Más clásica es también López, la nueva película de Ulises Rosell, un documental de observación que retrata los días (y las obsesiones) del fotógrafo Marcos López. Se trata, en algún punto, de una mirada sobre una mirada: más de una vez vemos a López mirar, encuadrar, armar fotos, buscar utilería, mover la cámara, preparar, explicar. Gran parte del encanto de López (que no es poco) viene justamente de López: un neurótico simpático, un artista, un tipo que está intentando decir algo mientras se la pasa peleando consigo mismo. Pero esta película es más que un simple retrato de artista: es la mirada de Rosell la que construye ese mundo que rodea la neurosis de su protagonista. Más allá de las consultas con médicos y curanderos, más allá de las sesiones de foto (un gran material) también está, por ejemplo, la casa de la madre de López, que se vuelve una protagonista más del documental con su pianito y sus anécdotas y sus fotos colgadas. Hay algo delicado, puntilloso, que envuelve el magma estético de las fotografías de López (que sale del cuadro, se expande como mancha de aceita y empieza a contaminar el mundo a su alrededor), que le da un sentido más oblicuo y un tanto misterioso a esta película.

Qué será del verano es donde el conflicto con lo real se vuelve más conflictivo y atractivo. La película plantea una historia (¿ficción?) que es más o menos así: el director de la película se fue a Francia a visitar a su novia, que estaba ahí con una beca, y al llegar allá compró una cámara usada para registrar toda su intimidad de parejita argentina en el sur de Francia. Pero al revisar la cámara descubrió que contenía un montón (realmente mucho) de material filmado por su dueño anterior. Al contactar al dueño anterior, un tal Charles, le propone un juego: construir una película con esas imágenes encontradas. Ahora sí, literalmente, found footage. El señor Charles, al cual le gustan mucho los perros, primero parece un tanto desconcertado pero finalmente se decide a escribir una cantidad inverosímil de emails en los que describe con detalle no solo las imágenes registradas sino su vida, su intimidad y sus pensamientos, además de toda una aventura por Camerún.

Hay algo muy hermoso en esta película, en su tono, en el personaje de Charles, en la áspera cotidianeidad de unas vidas de clase media baja en el sur de Francia, con riachuelos y chuchos simpáticos y fieros.

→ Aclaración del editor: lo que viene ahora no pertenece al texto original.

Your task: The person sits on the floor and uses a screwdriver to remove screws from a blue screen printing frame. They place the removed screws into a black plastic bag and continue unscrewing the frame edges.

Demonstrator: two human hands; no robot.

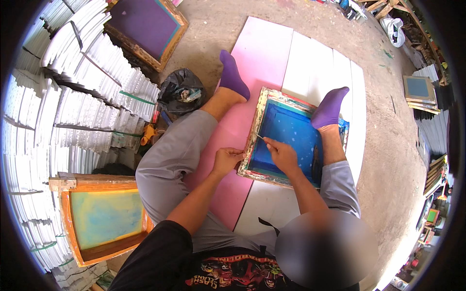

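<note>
A wooden screen printing frame point(256, 116) with blue mesh lies on the boards between my legs. Its rim is crusted with paint, and pale spots dot the mesh. My right hand point(283, 155) reaches over the mesh, closed around a thin tool point(260, 137) whose tip is at the inner edge of the frame's left side; the kind of tool is too small to tell. On the outer side of that same edge, my left hand point(228, 161) has its thumb and fingers pinched at the wood. My right foot in a purple sock point(330, 107) is over the frame's right side.
Pink and white boards point(272, 48) lie beneath me. Bundled white paper stacks point(82, 106) rise at the left, beside a yellow-mesh frame point(107, 218), a purple-mesh frame point(143, 26) and a black plastic bag point(182, 89). More frames point(420, 89) lie at right.
</note>
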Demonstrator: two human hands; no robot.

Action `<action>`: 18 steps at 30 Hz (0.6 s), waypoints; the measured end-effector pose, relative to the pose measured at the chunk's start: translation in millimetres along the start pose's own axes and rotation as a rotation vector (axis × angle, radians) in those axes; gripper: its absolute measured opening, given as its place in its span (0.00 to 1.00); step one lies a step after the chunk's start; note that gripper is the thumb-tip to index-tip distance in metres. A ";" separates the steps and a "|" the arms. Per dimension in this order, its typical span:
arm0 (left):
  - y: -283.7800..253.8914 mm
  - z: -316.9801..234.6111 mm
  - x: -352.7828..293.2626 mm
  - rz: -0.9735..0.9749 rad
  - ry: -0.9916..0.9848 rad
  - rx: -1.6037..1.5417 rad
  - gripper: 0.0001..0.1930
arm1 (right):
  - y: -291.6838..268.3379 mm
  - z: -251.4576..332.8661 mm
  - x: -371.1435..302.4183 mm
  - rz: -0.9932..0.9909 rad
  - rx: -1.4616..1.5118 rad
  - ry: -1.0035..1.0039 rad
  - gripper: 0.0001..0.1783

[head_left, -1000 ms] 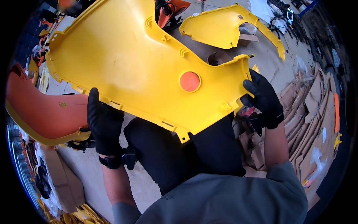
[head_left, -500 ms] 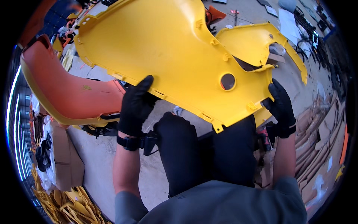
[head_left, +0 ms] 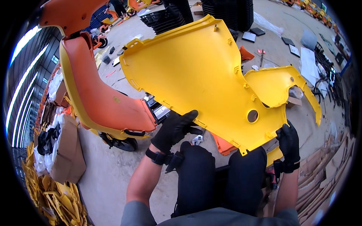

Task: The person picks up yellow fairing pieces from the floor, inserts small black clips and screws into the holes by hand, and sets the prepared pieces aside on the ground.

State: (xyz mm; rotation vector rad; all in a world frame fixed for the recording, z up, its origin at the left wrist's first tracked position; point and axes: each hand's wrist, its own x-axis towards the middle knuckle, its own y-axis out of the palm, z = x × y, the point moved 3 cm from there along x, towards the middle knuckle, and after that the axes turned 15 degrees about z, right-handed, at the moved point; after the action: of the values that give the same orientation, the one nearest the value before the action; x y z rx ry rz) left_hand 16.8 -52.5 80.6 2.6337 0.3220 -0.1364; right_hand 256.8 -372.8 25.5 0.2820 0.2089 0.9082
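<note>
A large yellow plastic body panel [head_left: 192, 79] is raised in front of me, its ribbed, clipped side facing up. It has a round hole near its lower right. My left hand [head_left: 171, 130], in a black glove, grips its lower left edge, thumb on top. At the lower right corner my right hand [head_left: 289, 144], also gloved, is closed on the panel's edge; some of its fingers are hidden. Just left of my left hand stands a scooter with an orange and yellow body [head_left: 107, 96]. A second yellow panel [head_left: 269, 84] shows behind the held one's right side.
Stacked black crates [head_left: 226, 15] stand at the back. Flattened cardboard [head_left: 324, 169] lies at the right. A cardboard box [head_left: 69, 150] and a pile of yellow parts [head_left: 56, 196] are at the left. An orange piece [head_left: 223, 144] and a wrench [head_left: 197, 139] lie near my knees.
My view has tilted up and shifted left, so the scene sits lower and further right. Both hands still grip the yellow panel. More of the scooter and the crates now show.
</note>
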 end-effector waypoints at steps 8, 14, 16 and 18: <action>-4.1 1.2 -1.8 -0.004 -0.001 0.046 0.19 | -2.7 -6.4 0.1 -0.012 0.039 -0.020 0.17; -3.2 3.4 4.5 0.027 0.025 0.012 0.21 | -11.4 -14.4 -0.8 -0.022 -0.051 -0.042 0.17; -8.6 3.4 1.8 0.020 0.030 0.001 0.22 | -13.0 -20.1 2.8 -0.029 0.269 0.015 0.18; -12.0 5.5 3.0 0.020 0.025 -0.028 0.21 | -8.5 -17.7 3.8 -0.013 0.317 0.008 0.17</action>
State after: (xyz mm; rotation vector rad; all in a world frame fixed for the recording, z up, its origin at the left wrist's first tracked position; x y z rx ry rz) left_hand 16.5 -44.2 69.9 2.6116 0.3033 -0.0913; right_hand 260.2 -372.0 5.8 0.5697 0.3626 0.8622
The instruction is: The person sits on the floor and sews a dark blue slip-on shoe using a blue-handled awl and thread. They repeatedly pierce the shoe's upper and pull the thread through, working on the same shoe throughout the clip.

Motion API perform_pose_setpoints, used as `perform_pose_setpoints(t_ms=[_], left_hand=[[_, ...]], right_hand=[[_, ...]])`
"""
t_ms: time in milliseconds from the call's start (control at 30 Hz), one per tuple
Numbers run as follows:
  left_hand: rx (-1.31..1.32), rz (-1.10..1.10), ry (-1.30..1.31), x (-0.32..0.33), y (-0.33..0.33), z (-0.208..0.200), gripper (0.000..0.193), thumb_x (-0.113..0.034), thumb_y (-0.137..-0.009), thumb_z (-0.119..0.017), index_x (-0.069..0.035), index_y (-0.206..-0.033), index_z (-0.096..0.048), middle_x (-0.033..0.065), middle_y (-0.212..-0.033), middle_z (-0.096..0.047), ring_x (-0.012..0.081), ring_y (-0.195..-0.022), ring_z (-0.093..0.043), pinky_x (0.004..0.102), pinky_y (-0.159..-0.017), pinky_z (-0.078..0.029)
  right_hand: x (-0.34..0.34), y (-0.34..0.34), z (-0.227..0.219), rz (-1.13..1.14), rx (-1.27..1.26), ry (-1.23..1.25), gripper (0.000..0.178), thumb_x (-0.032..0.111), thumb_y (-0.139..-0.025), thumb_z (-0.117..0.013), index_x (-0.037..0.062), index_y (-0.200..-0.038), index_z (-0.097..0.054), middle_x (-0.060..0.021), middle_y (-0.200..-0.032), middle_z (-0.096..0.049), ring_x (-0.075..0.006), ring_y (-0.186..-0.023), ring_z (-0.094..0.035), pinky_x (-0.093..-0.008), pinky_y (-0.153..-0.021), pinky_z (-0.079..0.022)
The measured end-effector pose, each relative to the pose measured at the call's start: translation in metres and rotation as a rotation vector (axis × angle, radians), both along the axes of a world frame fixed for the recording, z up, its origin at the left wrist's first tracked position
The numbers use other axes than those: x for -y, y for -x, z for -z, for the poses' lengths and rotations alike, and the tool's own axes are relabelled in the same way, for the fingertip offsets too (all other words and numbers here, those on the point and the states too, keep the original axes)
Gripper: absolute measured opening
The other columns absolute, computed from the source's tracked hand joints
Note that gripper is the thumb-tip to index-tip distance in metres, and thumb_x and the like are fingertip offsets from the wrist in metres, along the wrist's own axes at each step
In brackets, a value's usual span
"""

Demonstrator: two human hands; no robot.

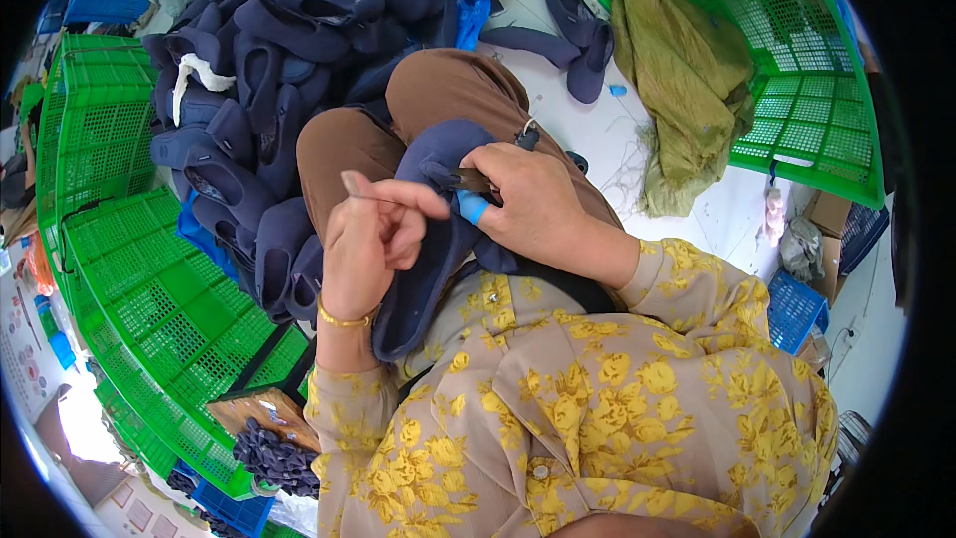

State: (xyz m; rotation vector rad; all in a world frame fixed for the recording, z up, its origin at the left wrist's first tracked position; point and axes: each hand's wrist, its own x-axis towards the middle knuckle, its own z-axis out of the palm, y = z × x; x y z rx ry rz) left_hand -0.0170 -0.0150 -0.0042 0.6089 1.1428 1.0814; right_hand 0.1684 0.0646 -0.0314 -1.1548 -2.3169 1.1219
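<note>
A navy fabric shoe (423,274) rests across my lap, its toe pointing away and a small knot or bow on its upper. My right hand (533,194) is closed around a dark hand tool (468,180), whose narrow tip meets the shoe beside the knot. The tool's exact kind is partly hidden by my fingers. A blue cover (472,206) wraps one finger of that hand. To the left of the knot, my left hand (373,239) is raised with fingers curled. A thin dark strand, perhaps thread, runs along its fingers; its ends are hard to make out.
A big heap of navy shoes (299,30) lies ahead and left, beside green plastic crates (169,309). Several more shoes (588,50) lie on the white floor, near an olive sack (687,90) and another green crate (797,120). A blue basket (794,309) stands at right.
</note>
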Motion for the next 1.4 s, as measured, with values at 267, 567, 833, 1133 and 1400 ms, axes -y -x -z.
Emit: perform_pose_setpoints(t_ms=[267,567,833,1133,1400], left_hand=[[0.274,-0.292,-0.089,-0.003,-0.022,0.016,0.058,-0.051,-0.106,-0.022,-0.014,-0.061,-0.028,-0.0021,-0.055,-0.024,0.0101,-0.046,-0.02,0.0257,-0.042,-0.019],[0.413,-0.471,-0.218,0.009,-0.027,0.006,0.059,-0.048,-0.106,-0.025,-0.014,-0.057,-0.026,-0.0026,-0.054,-0.023,0.0107,-0.046,-0.018,0.0257,-0.042,-0.018],[0.138,-0.511,-0.092,0.001,-0.007,0.005,0.036,-0.037,-0.107,-0.036,-0.007,-0.095,-0.053,-0.0055,-0.057,-0.028,0.0064,-0.048,-0.028,0.0227,-0.046,-0.026],[0.251,-0.728,-0.049,0.006,0.019,0.04,0.014,-0.008,-0.095,-0.049,-0.004,-0.107,-0.056,-0.0048,-0.061,-0.031,0.0069,-0.054,-0.031,0.0257,-0.055,-0.033],[0.09,-0.712,-0.083,-0.003,0.002,0.04,0.014,-0.009,-0.098,-0.051,-0.001,-0.107,-0.057,-0.003,-0.065,-0.037,0.0089,-0.057,-0.038,0.0275,-0.062,-0.043]], right_hand=[[0.001,0.001,0.006,0.027,-0.041,-0.058,0.024,0.014,-0.073,-0.068,0.0022,-0.093,-0.063,-0.0125,-0.08,-0.063,-0.0299,-0.068,-0.062,-0.04,-0.061,-0.048],[0.006,0.0,0.008,0.048,-0.044,-0.022,0.023,0.015,-0.075,-0.071,0.0042,-0.093,-0.063,-0.0111,-0.076,-0.061,-0.0287,-0.065,-0.06,-0.038,-0.059,-0.047],[-0.002,-0.033,-0.02,0.169,-0.135,0.222,0.025,0.011,-0.075,-0.064,0.0054,-0.1,-0.063,-0.0128,-0.087,-0.066,-0.0325,-0.072,-0.063,-0.0404,-0.063,-0.049],[0.017,-0.112,0.012,0.079,0.122,-0.192,0.019,0.008,-0.075,-0.065,0.0051,-0.093,-0.06,-0.0113,-0.076,-0.06,-0.0345,-0.066,-0.059,-0.0418,-0.057,-0.045],[0.017,-0.12,0.023,0.191,0.105,-0.136,0.014,0.014,-0.084,-0.067,0.0033,-0.078,-0.061,-0.0153,-0.077,-0.062,-0.034,-0.066,-0.059,-0.0399,-0.058,-0.045]])
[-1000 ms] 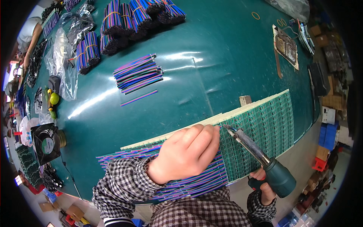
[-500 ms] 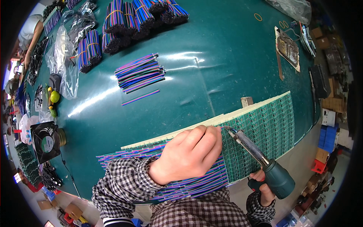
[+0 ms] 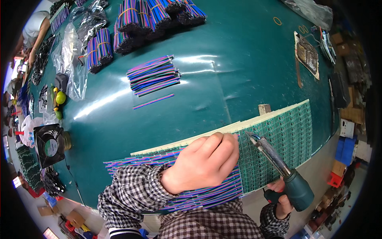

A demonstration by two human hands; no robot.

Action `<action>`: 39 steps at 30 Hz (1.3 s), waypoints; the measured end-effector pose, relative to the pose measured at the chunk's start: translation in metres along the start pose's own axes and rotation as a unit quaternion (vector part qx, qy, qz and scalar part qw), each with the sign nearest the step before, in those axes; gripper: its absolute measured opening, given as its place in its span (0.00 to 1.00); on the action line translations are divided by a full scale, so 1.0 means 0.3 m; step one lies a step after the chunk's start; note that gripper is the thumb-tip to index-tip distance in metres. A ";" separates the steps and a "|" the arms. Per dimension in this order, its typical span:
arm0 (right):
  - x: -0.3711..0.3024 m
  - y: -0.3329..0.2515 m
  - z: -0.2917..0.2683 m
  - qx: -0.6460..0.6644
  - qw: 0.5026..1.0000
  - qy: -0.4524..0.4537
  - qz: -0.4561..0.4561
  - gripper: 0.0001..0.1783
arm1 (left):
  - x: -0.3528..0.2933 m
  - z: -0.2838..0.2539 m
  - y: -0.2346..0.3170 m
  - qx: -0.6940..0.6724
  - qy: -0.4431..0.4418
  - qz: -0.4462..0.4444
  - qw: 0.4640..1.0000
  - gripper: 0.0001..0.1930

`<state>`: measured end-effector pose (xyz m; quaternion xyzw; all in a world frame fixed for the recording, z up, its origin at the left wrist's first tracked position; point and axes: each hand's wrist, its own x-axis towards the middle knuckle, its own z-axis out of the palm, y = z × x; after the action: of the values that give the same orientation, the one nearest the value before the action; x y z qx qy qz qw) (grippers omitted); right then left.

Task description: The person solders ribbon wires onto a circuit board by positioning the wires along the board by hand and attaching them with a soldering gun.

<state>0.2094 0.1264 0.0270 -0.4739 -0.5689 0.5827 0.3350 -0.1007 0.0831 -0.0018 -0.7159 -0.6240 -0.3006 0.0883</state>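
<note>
My left hand [image 3: 203, 163] is closed in a pinch near the upper edge of a panel of green circuit boards [image 3: 278, 143]. What its fingertips hold is hidden. Beneath and left of that hand, rows of multicoloured wires [image 3: 215, 195] lie across the boards, with cut ends sticking out past the left side. My right hand [image 3: 280, 199] grips a pistol-shaped soldering iron [image 3: 298, 189] with a dark green body. Its metal barrel slants up and left, and the tip is over the boards, slightly right of my left fingertips and apart from them.
A loose pile of wires [image 3: 154, 75] lies on the green tabletop, below banded wire bundles [image 3: 153, 20]. At left stands a black fan [image 3: 49, 146]. A wooden block [image 3: 264, 108] touches the panel's far edge. A stained tray [image 3: 307, 55] sits far right. Another person [image 3: 36, 30] is at upper left.
The soldering iron's tip has drawn a little to the right, away from my left fingertips. My left hand keeps its pinch. The whole view has shifted slightly.
</note>
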 end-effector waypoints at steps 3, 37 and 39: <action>0.005 -0.014 0.016 0.012 1.000 0.016 -0.006 0.47 | -0.006 0.014 0.000 -0.015 0.007 -0.005 1.000 0.15; -0.031 0.057 -0.086 -0.005 1.000 -0.027 -0.003 0.42 | -0.008 0.005 -0.014 -0.063 0.009 -0.013 0.998 0.14; -0.042 0.054 -0.092 0.008 1.000 -0.013 -0.002 0.42 | -0.014 0.009 -0.006 -0.047 0.010 0.002 0.999 0.14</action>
<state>0.2415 0.1222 0.0159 -0.4623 -0.5696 0.5926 0.3326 -0.1016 0.0813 -0.0067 -0.7174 -0.6067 -0.3368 0.0618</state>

Hay muchos aciertos en la voz, en la forma de leer un texto muy pulido. Me pongo a pensar ahora y resulta imposible no reconocer por lo menos cierto grado de mentira: nadie es tan llanamente anti romántico y a la vez tan precisamente honesto. Pero el grado de mentira no importa (el cine es mentira) como importa un gesto fundamental: Qué será del verano se construye y construye sus personajes partiendo del azar, de lo peregrino. ¿Cómo es que una película argentina que arranca con un director que habla sobre su relación sentimental con su novia que está lejos termina con un gorila en Camerún? En el medio hay Coronavirus, una mujer que enseña un método inspiracional de vida en medio de un frente de guerra, dos perros llamados Jamón y Queso, un cuñado que habla poco, una cantidad de cosas que no tendrían sentido como conjunto armado y que sin embargo componen un viaje cinematográfico pleno de melancolía y vitalidad.